To be sure, there could be a sharp drop in this exposure in October even as banks are providing liquidity support by buying loan portfolios of NBFCs.

“The impact of NBFC asset purchase will reflect in the October-December quarter,” said Rajkiran Rai, managing director and CEO of Union Bank. “Such portfolio purchases do not reflect as exposure to NBFCs in the bank balance sheets, but to the sector of which the portfolio is purchased.”

Union Bank plans to buy loans worth Rs 5,000 crore during the quarter. The countrys largest lender, State Bank of India, plans to purchase loans worth Rs 45,000 crore from NBFCs this fiscal.
NBFCs started facing a liquidity crunch after infrastructure lender IL&FS defaulted on loans worth Rs 1,000 crore early September. By end-September, the crisis appears to have engulfed the entire sector, restricting the flow of funds to NBFCs.

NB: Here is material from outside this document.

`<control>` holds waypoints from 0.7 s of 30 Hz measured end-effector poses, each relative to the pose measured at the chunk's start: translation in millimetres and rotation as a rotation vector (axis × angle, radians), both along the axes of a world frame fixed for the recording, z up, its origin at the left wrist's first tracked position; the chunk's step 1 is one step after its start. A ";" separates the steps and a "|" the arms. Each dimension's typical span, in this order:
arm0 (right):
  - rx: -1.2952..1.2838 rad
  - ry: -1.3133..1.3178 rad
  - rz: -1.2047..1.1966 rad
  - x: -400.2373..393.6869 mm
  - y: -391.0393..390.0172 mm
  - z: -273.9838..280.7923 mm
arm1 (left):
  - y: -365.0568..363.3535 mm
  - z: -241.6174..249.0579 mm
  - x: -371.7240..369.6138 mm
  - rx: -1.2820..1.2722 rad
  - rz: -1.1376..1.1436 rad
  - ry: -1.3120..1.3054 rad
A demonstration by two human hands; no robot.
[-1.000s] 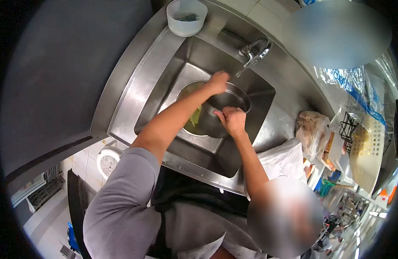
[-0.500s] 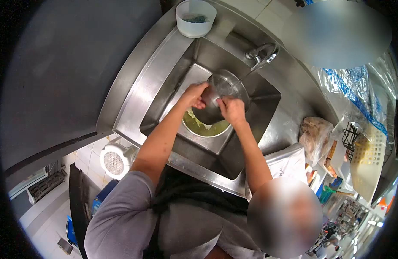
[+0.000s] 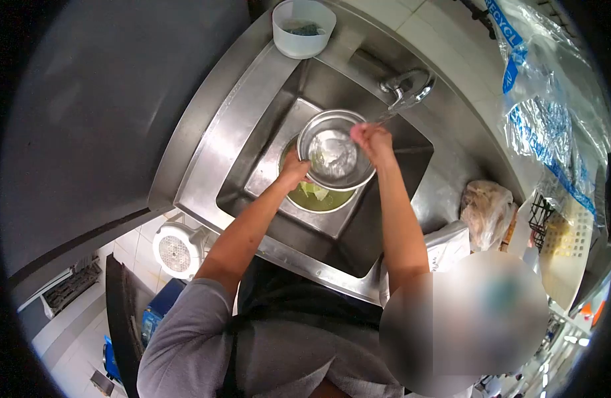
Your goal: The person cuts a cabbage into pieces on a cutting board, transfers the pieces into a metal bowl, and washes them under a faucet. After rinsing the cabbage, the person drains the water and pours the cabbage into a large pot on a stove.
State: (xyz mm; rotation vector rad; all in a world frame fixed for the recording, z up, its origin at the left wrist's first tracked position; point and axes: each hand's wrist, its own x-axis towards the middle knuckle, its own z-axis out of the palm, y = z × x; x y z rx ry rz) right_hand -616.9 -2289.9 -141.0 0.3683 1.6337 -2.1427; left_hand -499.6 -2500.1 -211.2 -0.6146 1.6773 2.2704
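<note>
A round metal bowl point(image 3: 335, 151) with clear water in it is held over the steel sink, its open side up. My left hand point(image 3: 295, 171) grips its left rim, thumb on the edge. At the upper right rim my right hand point(image 3: 373, 140) has its fingers closed, partly blurred; whether they hold the rim or something small is unclear. Beneath the bowl stands a larger pot point(image 3: 322, 202) with yellow-green liquid and pale leafy pieces, partly covered by the bowl. The faucet point(image 3: 409, 89) is just beyond my right hand.
The steel sink point(image 3: 252, 146) surrounds the pot. A translucent white tub point(image 3: 304, 30) with something dark inside stands on the far left corner. To the right are a plastic bag with brown contents point(image 3: 488, 209), a perforated white basket point(image 3: 570, 249) and clear plastic sheeting point(image 3: 550, 119).
The bowl has gone from tilted to nearly level, its inside and water now showing. My right hand has moved up and right, and my left hand slightly down and left.
</note>
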 end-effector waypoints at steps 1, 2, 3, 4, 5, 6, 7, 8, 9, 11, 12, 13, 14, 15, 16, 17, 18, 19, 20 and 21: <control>-0.097 -0.101 -0.109 -15.5 -3.6 -5.5 | 1.8 22.4 -1.2 -0.073 -0.015 -0.026; -0.194 -0.196 -0.220 -23.7 -5.0 -8.3 | 3.1 16.1 -3.0 -0.064 -0.005 -0.009; -0.118 -0.115 -0.087 -23.3 -6.3 -9.5 | 5.3 6.2 -6.0 -0.053 0.006 0.010; -0.040 -0.036 0.046 -20.4 -8.8 -11.8 | 7.3 -3.6 -7.6 -0.039 0.018 0.026; 0.040 0.044 0.180 -18.0 -11.0 -11.2 | 5.6 -1.5 -10.5 -0.036 0.002 0.010; 0.410 0.218 0.420 -7.2 -13.6 3.2 | 1.0 4.4 -11.6 -0.032 -0.013 -0.010; 0.783 0.391 0.657 11.2 -12.3 18.5 | -5.5 9.9 -13.1 -0.028 -0.026 -0.030; 1.157 0.565 0.890 33.4 -12.2 37.4 | -15.9 19.2 -18.5 0.006 -0.094 -0.117; 1.285 0.716 1.003 62.7 -8.6 53.1 | -28.9 31.8 -27.5 0.041 -0.162 -0.205; 1.381 0.957 0.980 98.9 -3.3 61.8 | -47.8 53.3 -41.0 0.050 -0.312 -0.319; 1.344 1.036 0.843 109.4 -1.2 57.7 | -48.9 57.3 -45.3 0.058 -0.340 -0.304; 1.302 1.111 0.701 114.8 0.0 51.5 | -48.9 62.0 -51.6 0.062 -0.368 -0.286; 1.278 0.973 0.564 115.1 3.9 42.7 | -49.0 64.6 -59.6 0.063 -0.397 -0.268; 1.246 0.836 0.431 112.4 11.5 30.0 | -49.5 67.6 -69.3 0.126 -0.391 -0.281; 1.208 0.697 0.300 108.9 20.7 15.2 | -47.8 69.9 -75.2 0.077 -0.346 -0.205; 1.154 0.477 0.222 102.9 36.5 -7.8 | -43.8 75.6 -80.1 0.029 -0.305 -0.131; 1.094 0.257 0.141 95.5 57.2 -34.9 | -38.4 77.6 -85.1 -0.017 -0.267 -0.055; 0.951 0.086 0.048 99.3 63.8 -42.7 | -31.9 69.5 -89.5 -0.014 -0.227 -0.021; 0.816 -0.076 -0.068 103.0 70.1 -50.0 | -23.1 61.6 -94.0 0.042 -0.247 0.004; 0.600 -0.181 -0.189 115.3 64.8 -49.5 | -13.2 54.2 -98.9 0.098 -0.264 0.031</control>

The portfolio buyout by banks is seen as a way to get liquidity support for this sector at a minimum risk for the lender. “It is a win-win proposal for us,” said a public sector banker.

NBFCs were the largest net borrowers of funds from the financial system, with gross payables of around Rs 7.17 lakh crore and gross receivables of around Rs 41,900 crore in March 2018, according to the central banks latest financial stability report.

A breakup of gross payables shows that NBFCs borrowed the highest from commercial banks – totalling 44 per cent of their total funds.

Ratings firm Icra said that 41 per cent of the fund requirements of the sector were met through commercial papers, or CPs.

Banks are also one of the largest investors in CPs, buying Rs 1.3 lakh crore of such instruments as of end-August, central bank data showed.